I’ve been able to upgrade my weapons as well, to the QL5 versions sold by the vendors in the NW corner. I’d like to branch out into other weapons as well (I’ve spent a few skill points in Chaos and Blood too) and that will take more skill points.

Every time I look at the skill chart and ability wheel I feel like I have barely unlocked anything… I remind myself I’m only in the 2nd zone so yeah, that’s expected. After all, ability and skill points replace levels in this game. I’d be the equivalent of a low level char in the 1st or 2nd racial areas in GW2, still unlocking all the skills of various weapons.

From reading various forums I see that eventually there are plenty of skill points and ability points to unlock the whole thing. I’m just impatient, haha.

Soon I’ll advance to the next zone, Blue Mountain!

LoTRO – Epic Battle Deeping-Coomb

OK, I’m getting the hang of these Epic Battles. My goal isn’t to fight every single mob that streams in, my goal is to make sure the commanders have current orders (heal if available, sometimes armor if available; otherwise default) and basically ignore all the regular/white mobs.

I’m better served by tabbing through and only helping with the orange/elite mobs. The white die by the time I get one attack in. Where the orange ones can inflict major damage to my troops if left unchecked.

Troll
Troll

So I just parked myself in a convenient spot, and issued various Guardian taunts and challenges to ensure the orange/elite mobs came after me first. I’d get part of my rotation in and with the help of the NPC focus fire, they would die quickly enough.

And that’s how I got through the Deeping-Coomb battle on my first attempt.

It isn’t exactly the heroic feeling, ignoring 80% of the incoming enemies, but the NPCs can handle those while I concentrate on the threats to victory. In some ways, I suppose it does have a movie battle-scene feel, where the heroes wander around mowing down the grunts and have a big fight against the leaders in the opposition – while the rest of the battle rages around them.
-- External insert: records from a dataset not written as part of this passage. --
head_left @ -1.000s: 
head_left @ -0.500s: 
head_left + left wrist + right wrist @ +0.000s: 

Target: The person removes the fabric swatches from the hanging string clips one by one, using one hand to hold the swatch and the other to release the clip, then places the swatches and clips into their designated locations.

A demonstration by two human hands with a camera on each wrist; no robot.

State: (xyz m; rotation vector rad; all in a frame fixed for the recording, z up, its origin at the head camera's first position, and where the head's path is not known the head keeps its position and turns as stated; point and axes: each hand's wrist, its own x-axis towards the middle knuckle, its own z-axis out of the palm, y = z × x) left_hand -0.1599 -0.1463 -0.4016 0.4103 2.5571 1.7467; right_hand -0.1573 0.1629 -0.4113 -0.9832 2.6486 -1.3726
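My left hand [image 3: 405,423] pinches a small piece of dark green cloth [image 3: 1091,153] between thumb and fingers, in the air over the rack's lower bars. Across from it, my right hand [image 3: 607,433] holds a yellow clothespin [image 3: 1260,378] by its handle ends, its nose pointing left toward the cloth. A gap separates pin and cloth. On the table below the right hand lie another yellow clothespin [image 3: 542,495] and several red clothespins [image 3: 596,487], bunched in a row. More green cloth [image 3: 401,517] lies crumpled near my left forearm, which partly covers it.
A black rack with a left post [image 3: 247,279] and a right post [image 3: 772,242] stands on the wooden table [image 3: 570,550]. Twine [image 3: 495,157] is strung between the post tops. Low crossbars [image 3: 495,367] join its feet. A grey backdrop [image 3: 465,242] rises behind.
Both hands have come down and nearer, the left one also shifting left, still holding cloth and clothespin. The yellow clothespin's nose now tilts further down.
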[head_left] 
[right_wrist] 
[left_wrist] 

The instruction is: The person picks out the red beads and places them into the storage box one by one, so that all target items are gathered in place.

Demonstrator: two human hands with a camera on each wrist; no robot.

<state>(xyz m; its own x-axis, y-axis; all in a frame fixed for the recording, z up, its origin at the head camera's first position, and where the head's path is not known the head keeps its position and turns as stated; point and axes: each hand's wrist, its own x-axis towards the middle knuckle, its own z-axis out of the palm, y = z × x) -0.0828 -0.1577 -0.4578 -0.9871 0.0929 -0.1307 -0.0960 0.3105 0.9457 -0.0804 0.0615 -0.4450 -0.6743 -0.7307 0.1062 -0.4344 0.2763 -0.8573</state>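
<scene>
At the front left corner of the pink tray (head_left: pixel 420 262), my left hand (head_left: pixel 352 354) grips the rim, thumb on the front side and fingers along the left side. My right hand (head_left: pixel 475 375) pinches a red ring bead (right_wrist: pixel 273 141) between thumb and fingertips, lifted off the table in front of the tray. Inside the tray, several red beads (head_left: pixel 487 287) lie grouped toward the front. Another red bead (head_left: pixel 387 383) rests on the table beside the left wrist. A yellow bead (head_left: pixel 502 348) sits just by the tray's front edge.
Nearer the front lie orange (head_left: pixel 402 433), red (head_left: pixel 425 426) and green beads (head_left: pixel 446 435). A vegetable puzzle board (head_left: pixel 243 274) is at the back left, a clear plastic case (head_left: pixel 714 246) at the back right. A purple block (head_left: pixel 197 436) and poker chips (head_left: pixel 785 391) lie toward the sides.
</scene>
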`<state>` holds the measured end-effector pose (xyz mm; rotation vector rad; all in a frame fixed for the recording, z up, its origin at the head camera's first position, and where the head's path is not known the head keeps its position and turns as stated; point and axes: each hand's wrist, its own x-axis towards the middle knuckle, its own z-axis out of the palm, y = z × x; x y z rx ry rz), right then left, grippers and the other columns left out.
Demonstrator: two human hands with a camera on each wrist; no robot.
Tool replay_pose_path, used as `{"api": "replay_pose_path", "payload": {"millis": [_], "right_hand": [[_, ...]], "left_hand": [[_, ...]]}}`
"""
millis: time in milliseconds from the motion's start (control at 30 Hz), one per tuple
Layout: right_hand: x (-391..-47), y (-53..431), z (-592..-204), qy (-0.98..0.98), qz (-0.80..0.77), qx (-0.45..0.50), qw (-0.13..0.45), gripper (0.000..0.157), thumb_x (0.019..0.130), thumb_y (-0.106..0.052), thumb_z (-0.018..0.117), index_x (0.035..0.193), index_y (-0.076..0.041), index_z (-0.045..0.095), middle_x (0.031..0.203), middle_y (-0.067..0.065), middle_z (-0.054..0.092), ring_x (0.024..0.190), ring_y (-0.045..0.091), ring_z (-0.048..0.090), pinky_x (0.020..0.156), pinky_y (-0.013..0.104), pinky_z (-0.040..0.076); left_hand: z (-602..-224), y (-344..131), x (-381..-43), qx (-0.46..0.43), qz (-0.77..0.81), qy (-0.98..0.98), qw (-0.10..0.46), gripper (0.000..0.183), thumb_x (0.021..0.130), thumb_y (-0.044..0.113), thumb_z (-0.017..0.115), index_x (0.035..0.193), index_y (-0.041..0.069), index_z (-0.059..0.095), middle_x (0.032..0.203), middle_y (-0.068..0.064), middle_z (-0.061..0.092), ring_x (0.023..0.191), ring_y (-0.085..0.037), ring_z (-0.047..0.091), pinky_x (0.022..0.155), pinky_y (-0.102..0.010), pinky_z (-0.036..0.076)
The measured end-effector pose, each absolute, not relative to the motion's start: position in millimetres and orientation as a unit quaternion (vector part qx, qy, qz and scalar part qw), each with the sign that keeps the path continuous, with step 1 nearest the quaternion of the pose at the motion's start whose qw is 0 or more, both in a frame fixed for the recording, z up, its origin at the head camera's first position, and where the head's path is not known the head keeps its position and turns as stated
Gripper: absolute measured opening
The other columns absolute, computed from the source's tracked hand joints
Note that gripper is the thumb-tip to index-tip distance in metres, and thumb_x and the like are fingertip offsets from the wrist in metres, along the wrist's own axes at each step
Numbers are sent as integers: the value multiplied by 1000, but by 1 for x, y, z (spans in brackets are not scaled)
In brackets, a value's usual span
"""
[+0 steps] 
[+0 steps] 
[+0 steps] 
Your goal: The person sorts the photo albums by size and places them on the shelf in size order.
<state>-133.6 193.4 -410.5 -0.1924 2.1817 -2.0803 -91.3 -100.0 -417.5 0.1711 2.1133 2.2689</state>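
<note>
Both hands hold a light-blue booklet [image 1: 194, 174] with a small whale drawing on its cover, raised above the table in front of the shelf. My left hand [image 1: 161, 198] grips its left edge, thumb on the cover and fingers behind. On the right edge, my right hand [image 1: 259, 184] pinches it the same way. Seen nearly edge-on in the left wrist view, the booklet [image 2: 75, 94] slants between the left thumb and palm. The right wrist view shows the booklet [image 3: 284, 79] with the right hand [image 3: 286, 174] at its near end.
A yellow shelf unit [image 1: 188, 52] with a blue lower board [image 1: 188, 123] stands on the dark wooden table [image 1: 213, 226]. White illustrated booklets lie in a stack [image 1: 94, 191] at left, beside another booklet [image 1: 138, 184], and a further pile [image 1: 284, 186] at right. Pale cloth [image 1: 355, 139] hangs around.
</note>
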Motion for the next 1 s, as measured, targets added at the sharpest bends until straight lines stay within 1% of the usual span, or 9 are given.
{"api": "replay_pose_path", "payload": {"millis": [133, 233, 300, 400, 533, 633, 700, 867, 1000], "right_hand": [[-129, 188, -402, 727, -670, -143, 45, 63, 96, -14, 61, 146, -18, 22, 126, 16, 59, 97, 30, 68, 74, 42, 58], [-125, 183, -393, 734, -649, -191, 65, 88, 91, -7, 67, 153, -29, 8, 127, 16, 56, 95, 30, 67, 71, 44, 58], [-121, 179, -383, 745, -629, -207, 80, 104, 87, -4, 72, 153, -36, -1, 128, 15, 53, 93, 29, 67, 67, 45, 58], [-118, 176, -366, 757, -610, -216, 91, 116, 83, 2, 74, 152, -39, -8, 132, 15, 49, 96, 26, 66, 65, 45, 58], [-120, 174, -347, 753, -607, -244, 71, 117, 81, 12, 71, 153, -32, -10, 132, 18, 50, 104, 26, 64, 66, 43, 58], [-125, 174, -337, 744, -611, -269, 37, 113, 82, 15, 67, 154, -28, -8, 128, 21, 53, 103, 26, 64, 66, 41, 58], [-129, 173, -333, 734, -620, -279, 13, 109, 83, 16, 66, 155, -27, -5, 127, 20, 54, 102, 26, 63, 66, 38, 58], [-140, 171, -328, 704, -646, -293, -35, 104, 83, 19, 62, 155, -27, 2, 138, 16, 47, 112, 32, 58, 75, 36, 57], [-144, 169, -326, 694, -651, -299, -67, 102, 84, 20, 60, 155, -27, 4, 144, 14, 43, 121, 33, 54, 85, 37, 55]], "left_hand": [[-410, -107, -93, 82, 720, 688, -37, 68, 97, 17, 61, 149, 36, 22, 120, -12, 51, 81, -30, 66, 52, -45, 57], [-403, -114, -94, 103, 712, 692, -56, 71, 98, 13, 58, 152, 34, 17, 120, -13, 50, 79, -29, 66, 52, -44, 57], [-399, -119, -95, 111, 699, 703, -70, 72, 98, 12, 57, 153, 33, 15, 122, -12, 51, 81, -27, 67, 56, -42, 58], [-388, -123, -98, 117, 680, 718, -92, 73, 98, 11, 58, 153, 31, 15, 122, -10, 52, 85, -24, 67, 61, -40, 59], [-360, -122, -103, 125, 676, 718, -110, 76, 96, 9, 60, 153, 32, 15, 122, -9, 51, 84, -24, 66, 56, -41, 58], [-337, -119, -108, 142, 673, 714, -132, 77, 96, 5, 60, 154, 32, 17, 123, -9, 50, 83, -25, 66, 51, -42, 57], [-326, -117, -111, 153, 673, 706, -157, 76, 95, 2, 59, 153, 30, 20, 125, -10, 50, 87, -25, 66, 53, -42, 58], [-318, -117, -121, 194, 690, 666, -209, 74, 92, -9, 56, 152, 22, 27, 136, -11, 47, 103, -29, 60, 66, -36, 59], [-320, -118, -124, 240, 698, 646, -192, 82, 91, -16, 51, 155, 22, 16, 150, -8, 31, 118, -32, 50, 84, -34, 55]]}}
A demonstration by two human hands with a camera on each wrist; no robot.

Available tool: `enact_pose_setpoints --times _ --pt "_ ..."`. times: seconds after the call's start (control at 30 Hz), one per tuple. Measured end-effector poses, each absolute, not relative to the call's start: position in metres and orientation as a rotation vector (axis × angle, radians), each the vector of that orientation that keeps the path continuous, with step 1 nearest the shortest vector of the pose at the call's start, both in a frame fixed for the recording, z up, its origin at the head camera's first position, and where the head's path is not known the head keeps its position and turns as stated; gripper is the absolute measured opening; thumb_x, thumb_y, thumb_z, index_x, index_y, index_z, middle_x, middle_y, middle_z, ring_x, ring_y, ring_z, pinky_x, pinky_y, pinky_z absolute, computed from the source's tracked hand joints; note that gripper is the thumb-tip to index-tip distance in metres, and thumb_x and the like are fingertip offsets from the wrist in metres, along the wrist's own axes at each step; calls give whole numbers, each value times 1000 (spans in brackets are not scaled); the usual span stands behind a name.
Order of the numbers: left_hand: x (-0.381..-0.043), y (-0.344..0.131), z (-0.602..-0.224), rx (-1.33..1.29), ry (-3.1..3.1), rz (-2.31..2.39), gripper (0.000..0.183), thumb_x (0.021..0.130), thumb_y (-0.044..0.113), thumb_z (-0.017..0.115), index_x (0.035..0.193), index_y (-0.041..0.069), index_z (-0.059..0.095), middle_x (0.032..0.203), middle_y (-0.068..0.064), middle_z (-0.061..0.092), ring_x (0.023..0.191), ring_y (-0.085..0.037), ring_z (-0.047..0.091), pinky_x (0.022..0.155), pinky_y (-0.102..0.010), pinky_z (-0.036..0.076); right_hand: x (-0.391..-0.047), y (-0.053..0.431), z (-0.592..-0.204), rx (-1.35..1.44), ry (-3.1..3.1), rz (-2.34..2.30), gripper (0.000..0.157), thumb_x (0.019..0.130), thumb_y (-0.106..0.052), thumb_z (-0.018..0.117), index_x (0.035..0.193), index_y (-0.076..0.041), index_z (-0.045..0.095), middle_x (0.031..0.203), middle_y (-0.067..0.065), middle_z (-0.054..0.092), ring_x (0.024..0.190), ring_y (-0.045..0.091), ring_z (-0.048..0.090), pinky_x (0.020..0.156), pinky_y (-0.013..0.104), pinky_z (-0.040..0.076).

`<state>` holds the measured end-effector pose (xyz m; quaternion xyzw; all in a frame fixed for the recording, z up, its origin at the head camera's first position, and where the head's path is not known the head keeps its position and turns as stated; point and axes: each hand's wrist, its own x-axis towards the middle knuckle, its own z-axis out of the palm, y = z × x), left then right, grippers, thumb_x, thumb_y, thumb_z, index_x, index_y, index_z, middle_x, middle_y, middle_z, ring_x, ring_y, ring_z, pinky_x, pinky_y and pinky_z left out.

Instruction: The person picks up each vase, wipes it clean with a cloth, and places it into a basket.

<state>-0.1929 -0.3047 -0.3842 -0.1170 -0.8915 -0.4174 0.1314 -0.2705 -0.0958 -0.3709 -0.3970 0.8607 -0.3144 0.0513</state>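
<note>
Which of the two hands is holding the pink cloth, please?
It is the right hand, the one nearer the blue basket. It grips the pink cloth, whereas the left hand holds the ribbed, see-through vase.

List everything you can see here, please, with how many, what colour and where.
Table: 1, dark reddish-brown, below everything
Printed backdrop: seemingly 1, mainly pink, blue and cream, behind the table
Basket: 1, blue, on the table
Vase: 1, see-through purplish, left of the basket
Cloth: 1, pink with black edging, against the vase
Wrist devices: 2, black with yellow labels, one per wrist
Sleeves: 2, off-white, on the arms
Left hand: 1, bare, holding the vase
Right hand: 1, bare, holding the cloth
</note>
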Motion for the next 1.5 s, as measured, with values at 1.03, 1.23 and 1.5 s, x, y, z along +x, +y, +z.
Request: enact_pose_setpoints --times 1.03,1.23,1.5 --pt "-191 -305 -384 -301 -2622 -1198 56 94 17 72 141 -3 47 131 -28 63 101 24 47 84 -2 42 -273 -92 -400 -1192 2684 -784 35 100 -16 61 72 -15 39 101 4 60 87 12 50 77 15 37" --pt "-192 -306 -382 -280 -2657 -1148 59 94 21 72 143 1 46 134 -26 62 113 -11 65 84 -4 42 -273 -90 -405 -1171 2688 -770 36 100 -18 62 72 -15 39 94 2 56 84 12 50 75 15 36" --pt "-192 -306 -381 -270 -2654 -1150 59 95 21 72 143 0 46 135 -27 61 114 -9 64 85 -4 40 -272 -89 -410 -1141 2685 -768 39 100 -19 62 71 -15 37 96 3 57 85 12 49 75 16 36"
All the same I’ll be glad to finish up Vol 3 Book 13 and move onto Gondor (after confronting Saruman).

WS – Misc Quest Notes

WildStar has typical quest hubs, but those don’t generally have too many quests available when you first show up. That’s because the game gives you more as you complete them, even if you are out in the field adventuring.

After all, this is a sci-fi game and the quest giver just calls you up on your communicator (hotkey ‘C’) and lets you complete a quest and get another one. Guild Wars 2 is similar in that you usually don’t have to return to the quest giver after heart completion – it just lets you finish right there in the middle of the landscape.

So in WildStar, a quest will have you investigate a prison camp (for example, I just did this chain in Galeras!) and that leads into a prison break, which leads to sabotage and an option to poison the air supply and assassinate the prison warden. Not too revolutionary that you naturally continue without returning to some fixed location.

What is slightly different is some quests have you tap keys at certain times. Take the prison break example above – when you interact with the prison gate, you get a note about hitting the action key (‘F’) at specific intervals

Precision Tapping
Precision Tapping

and then when you start, the slider moves from left to right and you have to tap within the marked locations:

Halfway Open
Halfway Open

It isn’t too difficult to pull off, but I can also imagine higher level or more difficult scenarios where the active region is tiny and the slider moves very fast!

Another type of quest I’ve seen is hitting a key rapidly for some effect:

Rapid Tapping
Rapid Tapping

I’ve also seen some enemy skills that stun me, and I’ll get a brief message about holding or tapping a key to break it faster. Unfortunately, I haven’t been fast enough to get a screenshot of that.

I’ve run across puzzle quests as well – one had me collect 4 pieces of an ancient artifact and then report to someone. Once there, I turned in the quest and up popped a little game of Mastermind:

Mastermind
Mastermind

In this example, I was lucky with my first two guesses so I solved it in 3 moves.

Anyway, I am still enjoying WildStar very much!